| What the exercise asks |
Scan the entries below for the word "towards". Copy out every line in which it occurs.

| Data in this exercise |
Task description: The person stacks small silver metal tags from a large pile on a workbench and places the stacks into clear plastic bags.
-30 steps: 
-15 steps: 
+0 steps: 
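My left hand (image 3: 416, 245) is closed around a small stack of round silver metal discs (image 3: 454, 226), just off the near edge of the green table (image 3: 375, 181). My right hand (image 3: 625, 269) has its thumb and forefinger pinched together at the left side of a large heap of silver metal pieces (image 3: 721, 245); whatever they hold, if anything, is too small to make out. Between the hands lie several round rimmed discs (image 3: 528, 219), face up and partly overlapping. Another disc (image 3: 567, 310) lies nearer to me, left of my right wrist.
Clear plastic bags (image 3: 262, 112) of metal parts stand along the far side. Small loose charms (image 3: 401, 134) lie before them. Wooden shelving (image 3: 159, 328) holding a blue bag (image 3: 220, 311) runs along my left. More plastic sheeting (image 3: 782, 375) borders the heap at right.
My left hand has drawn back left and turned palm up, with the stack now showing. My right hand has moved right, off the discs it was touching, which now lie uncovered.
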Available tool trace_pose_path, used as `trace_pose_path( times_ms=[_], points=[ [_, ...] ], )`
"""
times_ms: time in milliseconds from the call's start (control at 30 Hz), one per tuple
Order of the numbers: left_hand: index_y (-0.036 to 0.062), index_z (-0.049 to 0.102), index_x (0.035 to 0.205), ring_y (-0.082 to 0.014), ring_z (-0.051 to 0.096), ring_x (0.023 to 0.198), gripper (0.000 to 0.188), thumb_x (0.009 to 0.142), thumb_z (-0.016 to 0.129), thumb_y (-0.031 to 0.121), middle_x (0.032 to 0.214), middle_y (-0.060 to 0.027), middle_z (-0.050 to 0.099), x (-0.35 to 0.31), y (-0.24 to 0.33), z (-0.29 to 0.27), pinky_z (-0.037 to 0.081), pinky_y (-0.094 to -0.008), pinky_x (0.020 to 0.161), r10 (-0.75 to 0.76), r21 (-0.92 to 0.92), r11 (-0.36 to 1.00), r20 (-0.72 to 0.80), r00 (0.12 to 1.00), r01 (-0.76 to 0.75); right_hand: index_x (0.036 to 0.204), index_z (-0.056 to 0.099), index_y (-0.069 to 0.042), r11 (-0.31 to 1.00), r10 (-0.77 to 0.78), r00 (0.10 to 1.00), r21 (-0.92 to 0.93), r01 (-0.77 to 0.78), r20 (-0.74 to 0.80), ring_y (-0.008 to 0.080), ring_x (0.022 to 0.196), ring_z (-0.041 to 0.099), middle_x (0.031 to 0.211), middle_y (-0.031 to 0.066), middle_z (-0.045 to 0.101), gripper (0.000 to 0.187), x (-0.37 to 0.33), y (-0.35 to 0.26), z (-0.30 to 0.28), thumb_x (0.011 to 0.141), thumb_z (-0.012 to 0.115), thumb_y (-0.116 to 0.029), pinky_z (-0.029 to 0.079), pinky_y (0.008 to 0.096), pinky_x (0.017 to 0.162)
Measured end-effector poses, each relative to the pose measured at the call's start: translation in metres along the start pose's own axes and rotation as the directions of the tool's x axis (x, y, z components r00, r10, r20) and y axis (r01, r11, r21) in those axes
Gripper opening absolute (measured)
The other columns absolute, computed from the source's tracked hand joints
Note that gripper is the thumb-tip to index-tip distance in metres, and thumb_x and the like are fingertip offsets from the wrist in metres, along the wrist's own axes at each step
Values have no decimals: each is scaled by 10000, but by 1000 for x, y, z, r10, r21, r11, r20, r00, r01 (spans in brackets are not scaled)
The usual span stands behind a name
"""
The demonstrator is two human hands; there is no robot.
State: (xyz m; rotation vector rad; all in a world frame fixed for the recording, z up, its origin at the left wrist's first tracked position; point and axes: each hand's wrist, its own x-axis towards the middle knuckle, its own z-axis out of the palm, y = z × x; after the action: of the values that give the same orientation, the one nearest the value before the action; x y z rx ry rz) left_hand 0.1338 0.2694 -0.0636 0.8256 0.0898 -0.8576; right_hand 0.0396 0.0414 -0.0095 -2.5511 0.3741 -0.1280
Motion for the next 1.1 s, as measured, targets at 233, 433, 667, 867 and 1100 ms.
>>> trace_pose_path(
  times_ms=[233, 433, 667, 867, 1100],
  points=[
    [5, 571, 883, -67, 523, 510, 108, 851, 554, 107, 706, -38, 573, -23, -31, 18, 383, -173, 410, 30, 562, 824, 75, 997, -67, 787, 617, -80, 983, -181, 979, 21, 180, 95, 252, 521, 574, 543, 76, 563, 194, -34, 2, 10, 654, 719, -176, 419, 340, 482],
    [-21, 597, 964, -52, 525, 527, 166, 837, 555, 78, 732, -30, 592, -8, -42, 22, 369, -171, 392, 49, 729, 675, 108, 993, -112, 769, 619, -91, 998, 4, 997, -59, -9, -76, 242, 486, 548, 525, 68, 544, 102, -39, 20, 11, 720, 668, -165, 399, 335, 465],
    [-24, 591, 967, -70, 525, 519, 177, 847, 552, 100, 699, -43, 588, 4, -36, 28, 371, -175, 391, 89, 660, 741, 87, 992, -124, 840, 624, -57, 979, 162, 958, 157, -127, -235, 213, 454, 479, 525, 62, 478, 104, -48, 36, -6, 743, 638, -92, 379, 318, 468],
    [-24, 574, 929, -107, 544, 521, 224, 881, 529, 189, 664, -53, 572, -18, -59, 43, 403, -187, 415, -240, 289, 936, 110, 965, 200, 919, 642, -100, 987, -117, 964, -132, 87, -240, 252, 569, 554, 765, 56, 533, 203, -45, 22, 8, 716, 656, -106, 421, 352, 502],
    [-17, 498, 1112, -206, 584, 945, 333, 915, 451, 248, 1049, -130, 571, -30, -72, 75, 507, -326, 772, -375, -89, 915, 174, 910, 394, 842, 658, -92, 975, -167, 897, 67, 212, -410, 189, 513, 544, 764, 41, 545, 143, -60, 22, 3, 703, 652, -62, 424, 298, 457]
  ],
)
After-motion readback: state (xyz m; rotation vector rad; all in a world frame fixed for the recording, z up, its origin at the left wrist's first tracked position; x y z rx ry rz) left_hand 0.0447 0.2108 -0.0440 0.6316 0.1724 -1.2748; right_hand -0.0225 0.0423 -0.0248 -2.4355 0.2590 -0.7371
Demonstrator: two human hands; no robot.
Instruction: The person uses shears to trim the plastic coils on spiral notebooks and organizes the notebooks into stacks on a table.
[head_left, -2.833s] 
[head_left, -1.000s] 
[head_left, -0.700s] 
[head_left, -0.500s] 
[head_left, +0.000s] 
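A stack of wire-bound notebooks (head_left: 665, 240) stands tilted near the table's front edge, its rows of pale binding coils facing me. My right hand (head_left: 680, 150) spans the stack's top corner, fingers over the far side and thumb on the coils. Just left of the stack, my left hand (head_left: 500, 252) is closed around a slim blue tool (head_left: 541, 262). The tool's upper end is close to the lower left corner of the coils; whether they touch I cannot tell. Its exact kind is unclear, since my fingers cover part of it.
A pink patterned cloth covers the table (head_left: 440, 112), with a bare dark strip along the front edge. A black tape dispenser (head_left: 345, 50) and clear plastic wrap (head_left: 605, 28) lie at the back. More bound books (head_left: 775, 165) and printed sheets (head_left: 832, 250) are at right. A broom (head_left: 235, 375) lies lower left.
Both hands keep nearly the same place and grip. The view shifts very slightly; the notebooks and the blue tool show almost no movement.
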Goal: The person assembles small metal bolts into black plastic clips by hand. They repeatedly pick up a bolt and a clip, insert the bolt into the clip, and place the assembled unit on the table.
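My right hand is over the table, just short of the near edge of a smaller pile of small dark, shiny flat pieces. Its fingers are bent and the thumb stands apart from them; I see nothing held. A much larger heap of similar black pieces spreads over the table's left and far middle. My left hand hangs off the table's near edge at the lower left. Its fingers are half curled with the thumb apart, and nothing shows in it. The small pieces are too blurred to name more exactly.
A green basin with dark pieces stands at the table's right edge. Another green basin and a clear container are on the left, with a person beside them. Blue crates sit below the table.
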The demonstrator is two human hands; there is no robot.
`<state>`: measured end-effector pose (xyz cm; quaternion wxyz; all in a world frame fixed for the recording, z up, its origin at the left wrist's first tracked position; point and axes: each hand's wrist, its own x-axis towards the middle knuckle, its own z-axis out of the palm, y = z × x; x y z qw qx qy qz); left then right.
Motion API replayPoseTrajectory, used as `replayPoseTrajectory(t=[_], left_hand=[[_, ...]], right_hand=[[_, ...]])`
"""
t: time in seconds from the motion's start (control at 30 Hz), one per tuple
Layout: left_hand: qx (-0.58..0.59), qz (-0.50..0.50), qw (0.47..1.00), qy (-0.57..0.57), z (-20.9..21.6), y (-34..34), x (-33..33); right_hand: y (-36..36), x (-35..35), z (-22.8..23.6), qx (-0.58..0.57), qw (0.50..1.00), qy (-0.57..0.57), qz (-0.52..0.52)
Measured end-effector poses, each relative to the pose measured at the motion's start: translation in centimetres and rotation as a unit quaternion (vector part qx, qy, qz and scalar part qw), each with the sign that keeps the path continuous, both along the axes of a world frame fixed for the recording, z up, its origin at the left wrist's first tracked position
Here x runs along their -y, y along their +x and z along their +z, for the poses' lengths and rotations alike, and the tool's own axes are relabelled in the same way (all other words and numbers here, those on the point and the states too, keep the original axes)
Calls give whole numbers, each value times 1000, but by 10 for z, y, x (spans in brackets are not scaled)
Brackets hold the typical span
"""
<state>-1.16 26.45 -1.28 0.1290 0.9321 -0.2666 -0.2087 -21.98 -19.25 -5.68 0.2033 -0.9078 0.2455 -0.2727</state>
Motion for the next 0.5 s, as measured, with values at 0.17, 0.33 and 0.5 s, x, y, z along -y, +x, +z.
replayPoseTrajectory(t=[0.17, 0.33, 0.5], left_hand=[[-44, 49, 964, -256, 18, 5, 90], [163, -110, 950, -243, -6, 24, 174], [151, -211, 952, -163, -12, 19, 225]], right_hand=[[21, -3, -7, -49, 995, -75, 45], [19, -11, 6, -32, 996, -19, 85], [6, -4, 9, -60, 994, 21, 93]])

| Result of the task |
State: (xyz m; rotation vector rad; all in a world frame fixed for the recording, z up, its origin at the left wrist's first tracked position; point and axes: each hand's wrist, its own x-axis towards the middle knuckle, its own z-axis out of the palm, y = z × x; after the action: of the values that give the same orientation, the one nearest the value before the action; x y z rx ry rz) left_hand 0.1338 0.2694 -0.0636 0.8256 0.0898 -0.8576; right_hand 0.0396 0.0414 -0.0095 -2.5511 0.3741 -0.1280
`<state>`: measured end-effector pose (xyz cm; quaternion wxyz; all in a world frame fixed for the recording, z up, its origin at the left wrist's first tracked position; point and axes: each hand's wrist, its own x-axis towards the middle knuckle, its own z-axis out of the palm, y = z × x; x y z qw qx qy qz); left then right.

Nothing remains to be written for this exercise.